My understanding is that reading from persistent term is effectively giving you a pointer to the data structure. There is no copying whatsoever. So if you need to store three different keys in persistent term, foo, bar, baz, if you put them directly in persistent term, the reading cost of one of them is effectively the cost of finding the pointer. If you put them inside a map, you pay the same cost for finding the pointer plus the cost of looking up the given key in the map, which is super cheap. So I would say storing one map is the way to go in your case, you get faster writes, and potentially even faster reads if you need to read the keys at the same time?
I wonder how that would play into and if it would help at all in regard to the literal area collector. I suppose if you have huge a persistent term table, the cost of just copying the table is non-negligible, but I have found the bigger impact is the “global gc” that must happen when complex (non-immediate) terms are inserted, updated, or deleted (literal area collector). This is especially true if you have hundreds of thousands to millions of processes running.

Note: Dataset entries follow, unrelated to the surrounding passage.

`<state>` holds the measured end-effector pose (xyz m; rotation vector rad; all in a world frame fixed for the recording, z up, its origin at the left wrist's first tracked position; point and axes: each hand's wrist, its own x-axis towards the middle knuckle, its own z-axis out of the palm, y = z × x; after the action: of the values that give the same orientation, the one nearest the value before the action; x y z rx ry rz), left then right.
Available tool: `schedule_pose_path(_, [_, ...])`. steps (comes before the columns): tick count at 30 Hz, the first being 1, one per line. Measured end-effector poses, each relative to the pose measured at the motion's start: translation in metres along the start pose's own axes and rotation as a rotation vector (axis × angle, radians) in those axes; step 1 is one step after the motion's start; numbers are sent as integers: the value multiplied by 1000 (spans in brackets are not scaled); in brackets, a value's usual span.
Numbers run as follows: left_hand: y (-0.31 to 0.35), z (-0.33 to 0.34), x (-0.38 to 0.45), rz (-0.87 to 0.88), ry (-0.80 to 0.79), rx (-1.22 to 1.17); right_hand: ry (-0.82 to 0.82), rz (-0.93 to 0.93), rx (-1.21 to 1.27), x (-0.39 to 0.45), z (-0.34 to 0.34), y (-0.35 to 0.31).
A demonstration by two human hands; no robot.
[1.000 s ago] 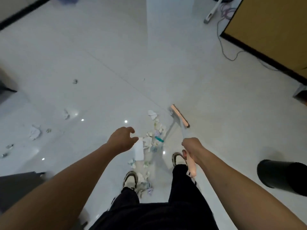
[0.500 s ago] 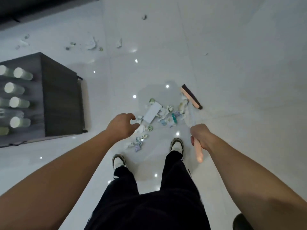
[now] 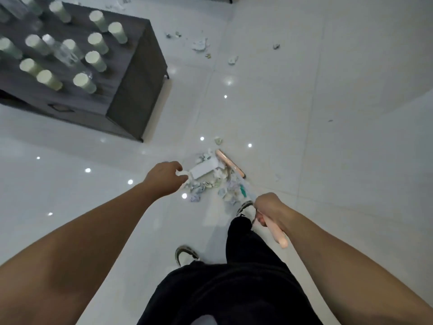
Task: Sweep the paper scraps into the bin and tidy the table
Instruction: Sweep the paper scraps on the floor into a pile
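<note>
A dark surface [image 3: 131,73] carrying pale cups [image 3: 95,61] fills the upper left, on glossy white floor [image 3: 328,113] lying bare to the right. The paper scraps [image 3: 210,184] pile at frame centre beside the broom head [image 3: 230,163]. The right hand [image 3: 269,207] grips the broom handle [image 3: 277,234]; the left hand [image 3: 164,177] hovers, loosely curled, holding nothing, just left of the pile. More scraps [image 3: 200,44] lie scattered at the top.

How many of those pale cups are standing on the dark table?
12 cups on the dark table: two at its far edge, four toward its right side, three mid-table, three nearest. More may be cut off at the picture's left edge.
</note>
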<state>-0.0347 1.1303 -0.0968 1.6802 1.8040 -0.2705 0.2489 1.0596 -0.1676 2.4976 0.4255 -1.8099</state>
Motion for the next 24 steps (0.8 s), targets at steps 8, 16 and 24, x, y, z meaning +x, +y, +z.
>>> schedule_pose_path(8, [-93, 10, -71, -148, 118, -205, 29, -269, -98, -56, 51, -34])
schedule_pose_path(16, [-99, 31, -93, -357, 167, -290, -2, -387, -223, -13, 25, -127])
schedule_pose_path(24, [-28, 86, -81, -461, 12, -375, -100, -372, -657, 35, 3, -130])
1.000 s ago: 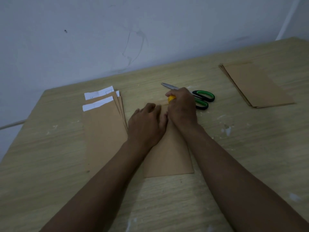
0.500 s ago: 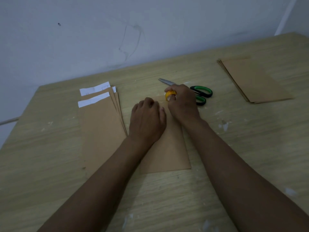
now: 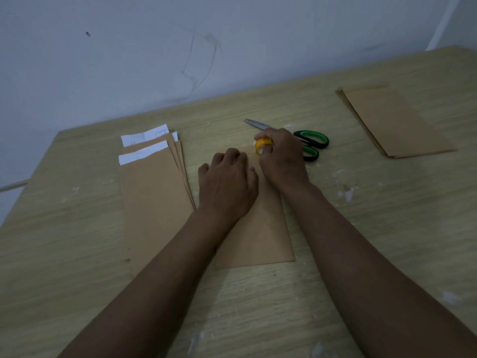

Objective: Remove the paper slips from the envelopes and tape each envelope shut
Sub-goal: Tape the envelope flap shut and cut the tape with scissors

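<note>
Tape [image 3: 262, 145] pinched in right hand [image 3: 282, 161] at envelope [image 3: 260, 233] top, 12 o'clock; left hand [image 3: 228, 187] flat, fingers together, pinning. Risk: envelope slips, tape wrinkles or sticks to table [image 3: 361, 254].

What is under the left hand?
The left hand presses on a brown envelope lying flat on the table. The envelope's top edge is mostly hidden by both hands.

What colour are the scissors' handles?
Green and black scissors handles, clearest in the head view.
</note>
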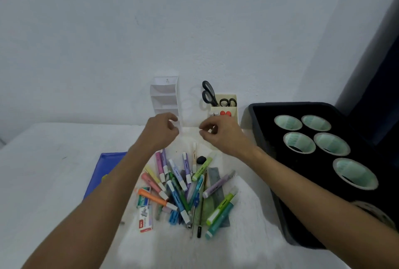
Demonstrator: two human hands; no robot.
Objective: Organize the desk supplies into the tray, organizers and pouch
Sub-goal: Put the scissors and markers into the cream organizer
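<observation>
My left hand [162, 131] and my right hand [220, 133] are raised over the back of the desk with their fingers pinched. Between them hangs a faint see-through sheet, seemingly a clear pouch [190, 117], and each hand grips one side of it. Below the hands lies a pile of highlighters and pens [183, 186], with a black eraser [201, 159], a grey ruler [216, 180] and staple boxes [145, 219]. A white tiered organizer [165, 96] stands against the wall. A beige organizer [234, 115] beside it holds black scissors [208, 94].
A black tray [259, 117] at the right holds several rolls of tape [299, 142]. A blue flat item [108, 167] lies at the left, partly under my left forearm. The white wall rises just behind the organizers.
</observation>
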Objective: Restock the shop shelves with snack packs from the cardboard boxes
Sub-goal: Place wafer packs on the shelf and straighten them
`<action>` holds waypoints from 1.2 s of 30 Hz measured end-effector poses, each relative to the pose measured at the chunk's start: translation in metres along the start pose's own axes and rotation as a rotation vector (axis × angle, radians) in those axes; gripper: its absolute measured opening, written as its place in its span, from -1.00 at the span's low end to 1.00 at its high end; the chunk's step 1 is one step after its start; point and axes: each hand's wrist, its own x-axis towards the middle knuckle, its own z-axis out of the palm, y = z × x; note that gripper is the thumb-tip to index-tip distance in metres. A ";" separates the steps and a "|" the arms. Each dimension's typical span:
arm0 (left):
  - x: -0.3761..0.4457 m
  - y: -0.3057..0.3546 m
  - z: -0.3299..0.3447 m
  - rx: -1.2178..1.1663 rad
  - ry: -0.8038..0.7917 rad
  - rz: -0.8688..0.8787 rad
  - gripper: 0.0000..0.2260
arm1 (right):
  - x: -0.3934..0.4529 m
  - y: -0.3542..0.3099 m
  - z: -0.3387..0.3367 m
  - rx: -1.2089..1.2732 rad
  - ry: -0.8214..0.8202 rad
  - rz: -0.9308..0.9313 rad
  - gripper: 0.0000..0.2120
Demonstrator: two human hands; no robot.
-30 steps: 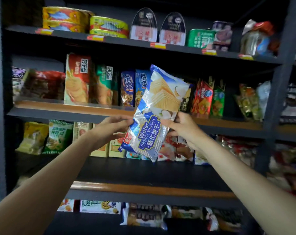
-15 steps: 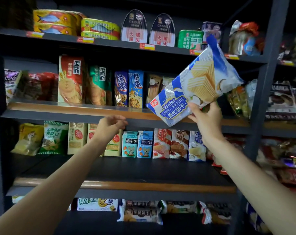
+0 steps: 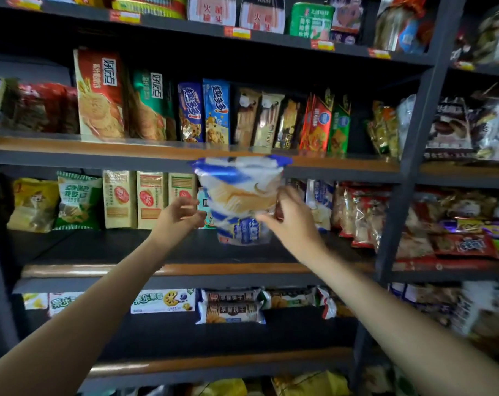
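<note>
In front of the middle shelf (image 3: 185,270), the right hand (image 3: 292,221) held a blue and white wafer pack (image 3: 239,195). Its fingers pinched the pack's right side, low down. The pack was blurry and stood tall in the air, with its top near the front edge of the shelf above (image 3: 99,145). The left hand (image 3: 176,217) was just beside the pack's left side. Its fingers were loose and a bit curled, and it held nothing. I could not tell if it touched the pack.

The step in hand looked like putting this pack on the middle shelf. The pack was not yet on the shelf. Next, I think the hands would need to push it back toward the row of small boxes (image 3: 151,198) at the back edge and stand it up there. The left hand could steady it so it would not flop over.

Around them, tall biscuit packs (image 3: 99,92) stood on the shelf above. Red snack bags (image 3: 365,215) sat toward the right end of the middle shelf. More packs (image 3: 231,308) lay on the lower shelf.
</note>
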 end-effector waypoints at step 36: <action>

At first, my thought is it would not help at all. however, if you have multiple persistent terms you have to update, and it’s possible do one literal area collection for them all vs N, then that could help a lot.
Still, what Jose was saying makes sense to me as a best practice
I’m unsure whether we would like to do batch inserts into persitent term. Doing the lookup into a map as suggested should be enough for most applications. However if a prototype would show significant improvements in an application (and not just a micro benchmark), I think we would be open to the idea.
The way the literal GC works today it check a single pointer range for terms that should be GC:ed. So for there to be any benefit you would have to updates the exact same set of keys as you initially did the inserts for.
I’m unsure how much work it would do to allow multiple literal ranges to be GC:ed at the same time, probably not all that much. Though I think we want to discorage applications from updating many many terms, as even if we do have multiple ranges, it would be very expensive to update many keys.
FWIW, I am only considering insertion of fresh keys, since I expect the persistent_term entries to need to live immutably for the life of the VM.
I am aware I am using Erlang/OTP well outside what would be considered idiomatic, so I don’t want to suggest we do anything which is in conflict with OTP’s general design goals or entices people to do things which are likely to cause them more problems.
It is also not only the literal area GC being made on each process that would be effected by handling multiple literal areas at once. It has the potential of degrading message passing performance in general while the collection is ongoing. This since you need to check whether or not each pointer in the message data points into an area being collected while the collection is ongoing. This is true for all messages being sent in the system while the collection is ongoing, i.e. until all processes have gone through the literal area GC.